* [EXERCISE DESCRIPTION]: An exact reproduction is needed of every line from the beginning of the data down to and including the line that contains "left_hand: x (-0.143", minus the pictures.

* [Extracted data entries]:
************

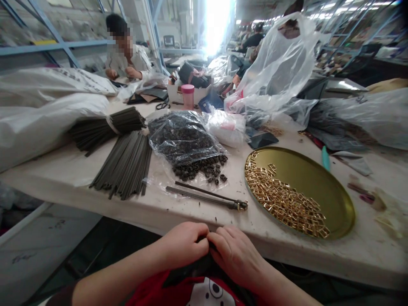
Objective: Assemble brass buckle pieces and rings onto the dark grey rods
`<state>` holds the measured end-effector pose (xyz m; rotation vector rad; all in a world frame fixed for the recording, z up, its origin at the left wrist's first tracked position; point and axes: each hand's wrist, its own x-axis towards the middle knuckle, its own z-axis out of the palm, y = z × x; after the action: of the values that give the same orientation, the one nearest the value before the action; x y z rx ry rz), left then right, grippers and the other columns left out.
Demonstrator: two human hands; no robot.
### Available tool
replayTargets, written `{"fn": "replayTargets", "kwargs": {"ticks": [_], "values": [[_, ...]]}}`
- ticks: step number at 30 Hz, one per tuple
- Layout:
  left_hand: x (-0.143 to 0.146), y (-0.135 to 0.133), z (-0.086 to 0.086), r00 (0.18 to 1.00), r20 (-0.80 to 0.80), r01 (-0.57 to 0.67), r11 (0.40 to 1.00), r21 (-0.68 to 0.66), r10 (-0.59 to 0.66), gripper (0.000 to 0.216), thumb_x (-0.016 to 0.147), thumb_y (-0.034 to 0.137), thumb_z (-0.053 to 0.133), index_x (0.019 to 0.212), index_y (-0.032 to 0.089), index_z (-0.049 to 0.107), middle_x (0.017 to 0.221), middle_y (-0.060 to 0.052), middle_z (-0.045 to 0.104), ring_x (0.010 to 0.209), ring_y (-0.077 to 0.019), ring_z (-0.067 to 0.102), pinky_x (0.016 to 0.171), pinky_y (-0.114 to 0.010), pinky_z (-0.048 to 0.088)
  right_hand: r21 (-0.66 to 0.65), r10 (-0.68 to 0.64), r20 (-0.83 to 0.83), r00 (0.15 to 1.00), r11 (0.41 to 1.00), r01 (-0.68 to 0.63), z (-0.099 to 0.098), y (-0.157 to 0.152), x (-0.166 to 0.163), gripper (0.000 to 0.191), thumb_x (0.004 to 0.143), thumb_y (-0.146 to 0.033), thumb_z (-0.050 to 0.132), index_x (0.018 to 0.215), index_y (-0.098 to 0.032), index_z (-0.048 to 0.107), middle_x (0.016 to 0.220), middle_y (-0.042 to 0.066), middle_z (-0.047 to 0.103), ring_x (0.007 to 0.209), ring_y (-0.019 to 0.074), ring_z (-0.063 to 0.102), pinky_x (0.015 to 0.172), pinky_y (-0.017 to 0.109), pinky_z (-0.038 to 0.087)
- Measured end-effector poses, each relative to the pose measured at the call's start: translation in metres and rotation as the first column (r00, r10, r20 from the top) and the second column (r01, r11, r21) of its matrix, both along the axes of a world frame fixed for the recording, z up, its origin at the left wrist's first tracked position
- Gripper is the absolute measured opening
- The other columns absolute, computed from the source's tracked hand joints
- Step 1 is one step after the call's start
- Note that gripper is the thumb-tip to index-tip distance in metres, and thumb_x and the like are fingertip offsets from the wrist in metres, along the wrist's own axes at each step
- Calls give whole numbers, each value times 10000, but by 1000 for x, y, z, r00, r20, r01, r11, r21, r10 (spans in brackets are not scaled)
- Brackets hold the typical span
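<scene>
My left hand (pixel 189 243) and my right hand (pixel 236 251) meet just off the table's front edge, fingers closed. Something dark shows between the fingertips, but its kind is hidden. On the table in front of them lie two dark straps (pixel 204 196) with gold buckles at their right ends. Behind these, a clear plastic bag (pixel 181 131) spills small dark loops (pixel 204 169). A round gold tray (pixel 321 178) at the right carries a heap of gold rectangular buckles (pixel 283 202). To the left is a fanned pile of dark strips (pixel 126 165).
A tied bundle of dark strips (pixel 110 126) lies by white sacks (pixel 47 123) at the left. A pink-lidded jar (pixel 188 97), scissors (pixel 162 105) and a big clear bag (pixel 280 63) stand farther back. A person (pixel 129 55) sits across the table.
</scene>
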<state>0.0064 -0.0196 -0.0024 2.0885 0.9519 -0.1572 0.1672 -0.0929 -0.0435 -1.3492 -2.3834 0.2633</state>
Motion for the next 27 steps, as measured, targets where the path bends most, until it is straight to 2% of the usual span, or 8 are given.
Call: {"fn": "replayTargets", "kwargs": {"ticks": [3, 8, 12, 16, 19, 21, 24, 27], "values": [[9, 28, -3, 999, 13, 44, 963, 266, -49, 233, 808, 341, 431, 829, 192, 609, 789, -25, 611, 722, -171, 536, 628, -246, 373, 98, -118, 19, 993, 988, 116, -6, 13, 26, 162, 860, -183, 407, 975, -175, 520, 795, 58, 607, 727, 192, 536, 685, 327, 414], [27, 62, -31, 993, -35, 105, 752, 650, -108, 255, 833, 270, 480, 1072, 197, 533, 1093, -89, 553, 989, -234, 501, 823, -341, 367, 235, -343, 100, 934, 920, 313, -32, 37, 57, 309, 845, -306, 450, 1108, -156, 510, 1115, 140, 572, 1002, 261, 520, 852, 409, 414], [29, 59, -56, 980, -121, 197, 680, 706, -157, 195, 871, 227, 406, 998, 167, 540, 916, -73, 592, 871, -214, 536, 766, -343, 381, 298, -257, 215, 942, 936, 188, -57, 53, 68, 344, 832, -260, 452, 1161, -182, 519, 1086, 103, 614, 1004, 268, 529, 885, 415, 376], [11, 61, -57, 989, -16, 116, 690, 714, -149, 342, 855, 407, 418, 1090, 174, 503, 1012, -72, 579, 924, -205, 527, 786, -324, 389, 414, -175, 219, 960, 907, 71, -73, 68, 83, 342, 811, -240, 425, 1121, -216, 567, 1022, 70, 654, 905, 257, 575, 870, 409, 344], [-27, 83, -36, 983, -25, -112, 710, 695, 179, 301, 863, 380, 412, 1081, 202, 517, 1070, -60, 562, 990, -181, 509, 850, -294, 376, 497, -152, 174, 973, 866, 46, -75, 76, 87, 386, 762, -414, 504, 1078, -211, 595, 932, 74, 680, 833, 263, 590, 847, 399, 352], [-61, 105, -20, 843, -101, -309, 629, 713, 529, 270, 887, 308, 375, 1100, 200, 502, 1085, -78, 546, 1016, -194, 497, 870, -320, 370, 532, -182, 137, 974, 843, 83, -73, 77, 84, 484, 714, -506, 534, 1075, -189, 592, 895, 87, 686, 806, 273, 592, 827, 404, 364], [-108, 137, -9, 676, -148, -421, 544, 726, 722, 267, 877, 245, 405, 1074, 99, 510, 1054, -161, 544, 970, -239, 528, 816, -369, 408, 553, -229, 109, 967, 823, 133, -69, 76, 78, 554, 687, -538, 548, 1082, -151, 579, 914, 111, 681, 822, 283, 592, 819, 409, 375], [-131, 153, -17, 580, -207, -488, 539, 687, 788, 243, 852, 265, 490, 1023, 102, 549, 1010, -115, 575, 900, -203, 568, 776, -360, 460, 572, -257, 108, 960, 806, 152, -67, 74, 75, 521, 703, -519, 544, 1046, -129, 587, 936, 125, 676, 851, 287, 590, 834, 415, 372]]}}
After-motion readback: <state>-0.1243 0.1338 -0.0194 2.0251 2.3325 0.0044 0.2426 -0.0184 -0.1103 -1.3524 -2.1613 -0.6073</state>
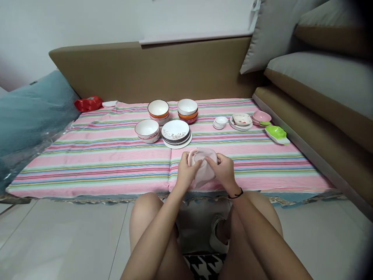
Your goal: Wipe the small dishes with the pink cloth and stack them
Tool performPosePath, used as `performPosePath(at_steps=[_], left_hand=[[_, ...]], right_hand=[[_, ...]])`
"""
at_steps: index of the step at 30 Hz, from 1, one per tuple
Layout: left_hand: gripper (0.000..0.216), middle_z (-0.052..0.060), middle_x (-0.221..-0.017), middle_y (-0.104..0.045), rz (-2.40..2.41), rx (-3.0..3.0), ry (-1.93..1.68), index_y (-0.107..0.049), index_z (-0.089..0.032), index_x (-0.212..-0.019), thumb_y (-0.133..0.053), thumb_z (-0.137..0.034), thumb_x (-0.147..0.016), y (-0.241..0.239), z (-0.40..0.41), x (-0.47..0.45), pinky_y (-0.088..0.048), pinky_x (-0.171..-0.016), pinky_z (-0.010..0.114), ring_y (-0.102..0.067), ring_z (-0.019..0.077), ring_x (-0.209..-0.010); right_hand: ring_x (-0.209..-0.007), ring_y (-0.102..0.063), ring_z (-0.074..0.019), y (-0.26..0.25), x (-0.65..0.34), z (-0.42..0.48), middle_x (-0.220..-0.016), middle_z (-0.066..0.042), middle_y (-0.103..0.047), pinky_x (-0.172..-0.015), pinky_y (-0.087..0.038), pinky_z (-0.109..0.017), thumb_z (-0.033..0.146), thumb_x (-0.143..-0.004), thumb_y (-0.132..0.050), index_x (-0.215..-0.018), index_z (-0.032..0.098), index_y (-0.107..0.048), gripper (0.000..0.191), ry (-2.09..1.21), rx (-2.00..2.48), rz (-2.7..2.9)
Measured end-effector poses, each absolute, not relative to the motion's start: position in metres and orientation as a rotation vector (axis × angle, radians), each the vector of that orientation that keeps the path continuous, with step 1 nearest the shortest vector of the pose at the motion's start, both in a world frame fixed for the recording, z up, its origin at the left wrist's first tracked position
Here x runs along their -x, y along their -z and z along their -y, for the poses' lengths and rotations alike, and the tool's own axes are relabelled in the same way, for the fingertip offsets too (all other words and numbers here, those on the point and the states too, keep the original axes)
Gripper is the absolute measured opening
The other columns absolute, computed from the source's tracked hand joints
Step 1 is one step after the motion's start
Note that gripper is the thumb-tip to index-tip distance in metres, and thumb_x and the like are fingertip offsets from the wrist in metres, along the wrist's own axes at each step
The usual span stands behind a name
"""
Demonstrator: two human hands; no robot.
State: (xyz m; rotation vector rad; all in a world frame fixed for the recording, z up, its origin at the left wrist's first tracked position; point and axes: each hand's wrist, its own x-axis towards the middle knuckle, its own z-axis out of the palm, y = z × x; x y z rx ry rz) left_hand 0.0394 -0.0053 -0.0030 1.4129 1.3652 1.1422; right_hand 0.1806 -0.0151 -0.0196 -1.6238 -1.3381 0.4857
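Note:
In front of my knees, both hands hold a small pink dish (192, 154) with a pale pink cloth (204, 174) draped over it. My left hand (185, 171) grips the dish's left edge, its thumb pressing on the cloth. On the other side my right hand (225, 170) pinches the cloth against the right edge, thumb on top. The cloth hides most of the dish, so its full shape cannot be made out. Just beyond the hands stands a stack of patterned plates (175, 129).
Bowls (147, 129) stand in stacks at centre-left. Toward the right are small white dishes (221, 120), floral dishes (241, 119), pink bowls (261, 116) and a green leaf-shaped dish (276, 133). A striped cloth (101, 155) covers the seat. Cushions (317, 81) rise on the right; a red package (89, 104) lies far left.

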Motion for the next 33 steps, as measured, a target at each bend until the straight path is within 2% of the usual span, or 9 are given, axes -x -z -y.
performPosePath(at_steps=[4, 10, 15, 18, 21, 23, 26, 30, 33], left_hand=[[0.028, 0.001, -0.090, -0.060, -1.355, -1.416, -1.144, -0.058, -0.019, -0.097, -0.065, -0.019, -0.070, 0.005, 0.004, -0.039, -0.041, -0.076, 0.028, -0.056, 0.0186, -0.085], [0.018, 0.000, -0.079, -0.058, -1.372, -1.238, -1.272, -0.057, -0.019, -0.085, -0.064, -0.021, -0.069, 0.017, -0.003, -0.038, -0.041, -0.068, 0.027, -0.054, 0.0172, -0.075], [0.024, 0.001, -0.080, -0.061, -1.362, -1.089, -1.304, -0.058, -0.017, -0.087, -0.066, -0.023, -0.066, 0.018, -0.007, -0.035, -0.043, -0.066, 0.027, -0.055, 0.0169, -0.075], [0.026, 0.002, -0.080, -0.062, -1.307, -1.021, -1.294, -0.059, -0.017, -0.089, -0.067, -0.025, -0.065, 0.016, -0.007, -0.034, -0.045, -0.064, 0.027, -0.056, 0.0161, -0.071], [0.026, 0.001, -0.077, -0.061, -1.302, -0.996, -1.275, -0.059, -0.017, -0.087, -0.068, -0.026, -0.065, 0.016, -0.006, -0.035, -0.045, -0.063, 0.026, -0.055, 0.0147, -0.068], [0.027, 0.001, -0.078, -0.061, -1.308, -0.999, -1.272, -0.059, -0.017, -0.088, -0.069, -0.027, -0.065, 0.018, -0.006, -0.035, -0.045, -0.063, 0.026, -0.055, 0.0147, -0.069], [0.029, 0.001, -0.081, -0.062, -1.294, -0.989, -1.272, -0.059, -0.017, -0.090, -0.068, -0.027, -0.065, 0.019, -0.006, -0.035, -0.045, -0.063, 0.026, -0.056, 0.0156, -0.071], [0.025, 0.001, -0.081, -0.061, -1.332, -1.051, -1.284, -0.059, -0.017, -0.088, -0.067, -0.026, -0.066, 0.018, -0.005, -0.036, -0.044, -0.067, 0.027, -0.055, 0.0161, -0.075], [0.024, 0.002, -0.082, -0.061, -1.333, -1.082, -1.293, -0.059, -0.017, -0.087, -0.067, -0.025, -0.066, 0.017, -0.004, -0.037, -0.044, -0.070, 0.027, -0.055, 0.0164, -0.076]], right_hand=[[-0.049, -0.030, -0.0092, 0.021, -0.180, 0.014, -0.048, 0.006, -0.030, -0.047, -0.021, -0.024, 0.043, -0.079, -0.054, -0.053, 0.020, -0.036, 0.040, -0.489, 1.590, 1.347], [-0.053, -0.031, -0.0101, 0.019, -0.183, 0.015, -0.054, 0.006, -0.031, -0.048, -0.024, -0.024, 0.044, -0.084, -0.050, -0.063, 0.019, -0.043, 0.033, -0.709, 1.425, 1.372], [-0.054, -0.028, -0.0099, 0.014, -0.189, 0.016, -0.055, 0.005, -0.025, -0.049, -0.021, -0.025, 0.046, -0.084, -0.050, -0.057, 0.020, -0.032, 0.042, -0.777, 1.379, 1.255], [-0.057, -0.037, -0.0119, 0.015, -0.193, 0.014, -0.057, 0.003, -0.038, -0.052, -0.028, -0.025, 0.042, -0.081, -0.053, -0.060, 0.018, -0.048, 0.032, -0.803, 1.374, 1.199], [-0.076, -0.052, -0.0178, 0.019, -0.194, 0.012, -0.080, -0.003, -0.059, -0.067, -0.040, -0.029, 0.031, -0.076, -0.055, -0.078, 0.017, -0.064, 0.017, -0.783, 1.313, 1.225], [-0.084, -0.055, -0.0203, 0.019, -0.193, 0.012, -0.088, -0.005, -0.063, -0.073, -0.042, -0.032, 0.027, -0.073, -0.055, -0.082, 0.018, -0.067, 0.017, -0.743, 1.290, 1.249], [-0.081, -0.055, -0.0199, 0.016, -0.190, 0.013, -0.084, -0.005, -0.062, -0.070, -0.042, -0.031, 0.030, -0.077, -0.054, -0.077, 0.018, -0.066, 0.017, -0.734, 1.294, 1.221], [-0.065, -0.048, -0.0150, 0.011, -0.187, 0.015, -0.068, -0.001, -0.054, -0.058, -0.037, -0.027, 0.043, -0.083, -0.053, -0.066, 0.017, -0.056, 0.031, -0.768, 1.341, 1.139], [-0.064, -0.049, -0.0146, 0.015, -0.184, 0.012, -0.069, 0.001, -0.053, -0.057, -0.038, -0.026, 0.047, -0.081, -0.055, -0.076, 0.019, -0.055, 0.029, -0.820, 1.340, 1.079]])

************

* [ANSWER SPACE]:
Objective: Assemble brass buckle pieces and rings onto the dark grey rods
`<state>` holds the measured end-effector pose (xyz m; rotation vector rad; all in a world frame fixed for the recording, z up, its origin at the left wrist's first tracked position; point and axes: each hand's wrist, its own x-axis towards the middle knuckle, its own z-axis out of the palm, y = z × x; after the action: of the values that give the same orientation, the one nearest the value before the action; x y z rx ry rz), left then right, grippers and the other columns left out.
Demonstrator: two human hands; no robot.
### Available tool
replayTargets, written `{"fn": "replayTargets", "kwargs": {"ticks": [_], "values": [[_, ...]]}}`
- ticks: step number at 30 Hz, one per tuple
- Layout:
  left_hand: x (-0.143 to 0.146), y (-0.135 to 0.133), z (-0.086 to 0.086), r00 (0.18 to 1.00), r20 (-0.80 to 0.80), r01 (-0.57 to 0.67), r11 (0.40 to 1.00), r21 (-0.68 to 0.66), r10 (-0.59 to 0.66), gripper (0.000 to 0.216), thumb_x (-0.016 to 0.147), thumb_y (-0.034 to 0.137), thumb_z (-0.053 to 0.133), index_x (0.019 to 0.212), index_y (-0.032 to 0.089), index_z (-0.049 to 0.107), middle_x (0.017 to 0.221), middle_y (-0.060 to 0.052), middle_z (-0.045 to 0.104), ring_x (0.010 to 0.209), ring_y (-0.077 to 0.019), ring_z (-0.067 to 0.102), pinky_x (0.016 to 0.171), pinky_y (-0.114 to 0.010), pinky_z (-0.048 to 0.088)

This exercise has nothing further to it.